- [Task description]
Without including any pictures, reproduce all the lines below word for word.

--- Information shown Enclosed Below ---

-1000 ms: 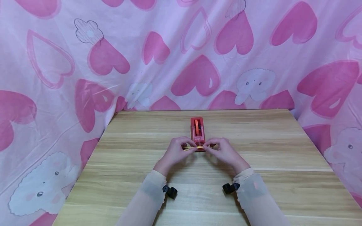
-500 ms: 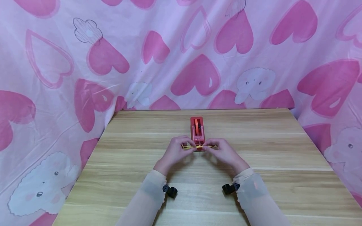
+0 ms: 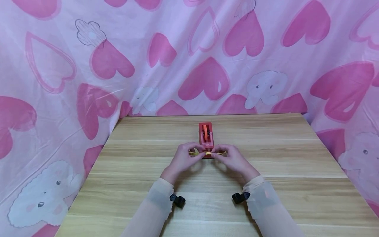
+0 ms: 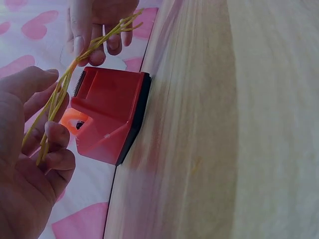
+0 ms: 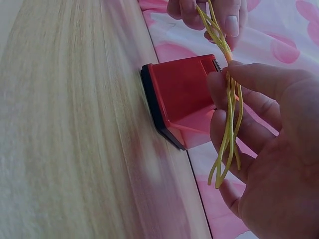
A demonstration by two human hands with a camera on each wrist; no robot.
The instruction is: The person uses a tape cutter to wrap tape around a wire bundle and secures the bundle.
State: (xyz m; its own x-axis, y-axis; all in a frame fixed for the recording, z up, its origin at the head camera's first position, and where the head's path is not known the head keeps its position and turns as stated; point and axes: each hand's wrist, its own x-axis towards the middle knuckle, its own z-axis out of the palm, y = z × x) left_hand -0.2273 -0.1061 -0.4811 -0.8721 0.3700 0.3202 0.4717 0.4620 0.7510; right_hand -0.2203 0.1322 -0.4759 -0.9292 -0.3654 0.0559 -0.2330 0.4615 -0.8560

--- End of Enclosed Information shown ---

- [Answer to this task]
-1000 ms: 
-500 ms: 
+0 ms: 
+0 ms: 
+0 ms: 
A demonstration by two human hands with a camera on each wrist; no robot.
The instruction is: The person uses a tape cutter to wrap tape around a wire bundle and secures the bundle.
State: (xyz m; its own x-axis, y-axis; all in a frame fixed for the recording, z up, its origin at the head camera's first position, and where the head's path is not known the head keeps its position and turns as stated; point and axes: each hand's wrist, its own x-axis towards the middle knuckle, its own z-axis out of the palm, y = z × x) left_hand -0.2273 -0.1061 -0.4811 -0.8721 0.3700 0.3202 0.4717 0.4620 0.7510; right_hand -0.2203 0.1322 -0.4759 -0.9292 -0.3654 0.0559 -0.2330 0.4615 -0.8560

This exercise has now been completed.